En 1938, leurs réserves explicites sur ce point n'ont pas constitué un obstacle ou un empêchement majeur à leur appartenance à l'Église Réformée de France. Aujourd'hui, ils ont parfois l'impression qu'elles les disqualifient aux yeux des organismes œcuméniques, et qu'elles les excluent des dialogues entre chrétiens. Souvent, on fait comme s'ils n'existaient pas ; on passe sous silence leurs remarques, leurs critiques, leurs avis et leurs propositions. N'affirme-t-on pas souvent que le symbole de Nicée-Constantinople est accepté par toutes les confessions chrétiennes et par tous ceux qui se réclament du Christ, ce qui est une contrevérité ? Ne propose-t-on pas de voir en ce symbole un texte de consensus où tous pourraient se retrouver, en oubliant ou en cachant qu'il écarte bon nombre de chrétiens ?
Que faut-il entendre par dogme trinitaire ?
Pour clarifier le débat (on sait combien le problème trinitaire est embrouillé et obscur), donnons deux indications sur le dogme trinitaire.
1. D'abord, il ne faut pas confondre le dogme trinitaire avec la formule « au nom du Père, du Fils et du Saint Esprit », que l'on trouve dans le Nouveau Testament et que les réformés libéraux, ainsi d’ailleurs (si je suis bien renseigné) que les unitariens d’Europe centrale, acceptent et utilisent. « Au nom du Père, du Fils, et du Saint Esprit » est une formule ternaire qui ne comporte aucune indication sur la nature de l’être divin et les relations entre les trois instances qu'elle nomme. En simplifiant des énoncés complexes et subtils, on peut dire que le dogme trinitaire affirme que Dieu est une essence ou une substance en trois personnes consubstantielles. La doctrine trinitaire avec ses concepts philosophiques et ses catégories ontologiques diffère de la formule ternaire employée par le Nouveau Testament. Il y a abus ou malentendu quand on les assimile l'une à l'autre.
2. On aurait tort de mépriser le travail fait aux quatrième et cinquième siècles par ceux qui ont élaboré le dogme trinitaire. Ils ont essayé de traduire dans les termes et les catégories de la culture de leur époque le message évangélique.
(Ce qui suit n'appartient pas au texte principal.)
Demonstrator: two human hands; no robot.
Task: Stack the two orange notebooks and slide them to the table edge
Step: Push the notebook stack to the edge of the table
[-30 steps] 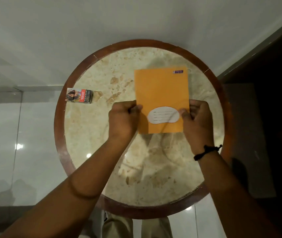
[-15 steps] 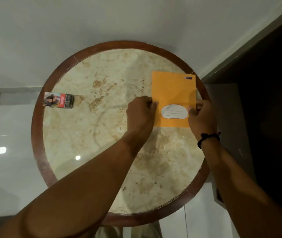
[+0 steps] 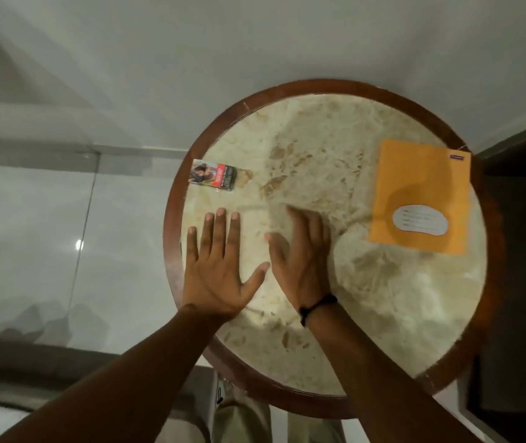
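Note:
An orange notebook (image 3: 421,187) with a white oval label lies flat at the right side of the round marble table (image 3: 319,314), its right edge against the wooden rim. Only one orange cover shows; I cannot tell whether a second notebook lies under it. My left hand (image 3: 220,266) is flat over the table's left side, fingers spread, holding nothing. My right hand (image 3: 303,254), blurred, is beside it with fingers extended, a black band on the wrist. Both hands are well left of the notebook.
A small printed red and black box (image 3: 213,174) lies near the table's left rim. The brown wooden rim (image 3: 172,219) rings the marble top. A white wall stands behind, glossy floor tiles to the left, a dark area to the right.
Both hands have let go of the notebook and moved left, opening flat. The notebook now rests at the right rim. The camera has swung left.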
Ils se sont servi du langage et de la conceptualité du monde grec, sans se rallier pour autant à la philosophie helléniste : en adaptant, ils ont su marquer la différence et la spécificité de l'évangile. Toutefois, d'autres formulations (par exemple, celles d'Arius) auraient probablement rendu les mêmes services, et on peut légitimement se demander si l'orthodoxie ecclésiastique (c'est à dire le courant qui a fini par triompher) a choisi la meilleure traduction possible du message évangélique. Et surtout, on doit s'interroger sur la « canonisation » de formules aussi marquées culturellement. Il paraît absurde de les considérer comme valables en tous temps et en tous lieux, alors qu'elles n'ont de sens qu'en fonction de leur contexte culturel. Quand on essaie de traduire le message évangélique dans le langage culturel d'aujourd'hui, n'est-on pas plus fidèle à l'intention et à la démarche même des Conciles que lorsque l'on répète des formules désuètes et incompréhensibles pour ceux qui n'ont pas des connaissances historiques poussées ?
L'Église Réformée de France et le dogme trinitaire.
En 1938, l'Église Réformée de France est née d'un accord entre quatre Églises Protestantes. Cet accord s'est scellé grâce à une Déclaration de Foi qui fait partie des textes constitutifs de l'Église Réformée de France et qui est toujours en vigueur (on la lit au début de chaque Synode régional et national). Cette Déclaration de foi ne mentionne nulle part directement et explicitement la trinité. Toutefois, elle « affirme la perpétuité de la foi chrétienne, à travers ses expressions successives, dans le Symbole des Apôtres, les Symboles œcuméniques, et les Confessions de foi de la Réforme, notamment celle de La Rochelle ». Si le symbole dit des apôtres est plus ternaire que trinitaire, les autres textes mentionnés affirment très nettement la trinité.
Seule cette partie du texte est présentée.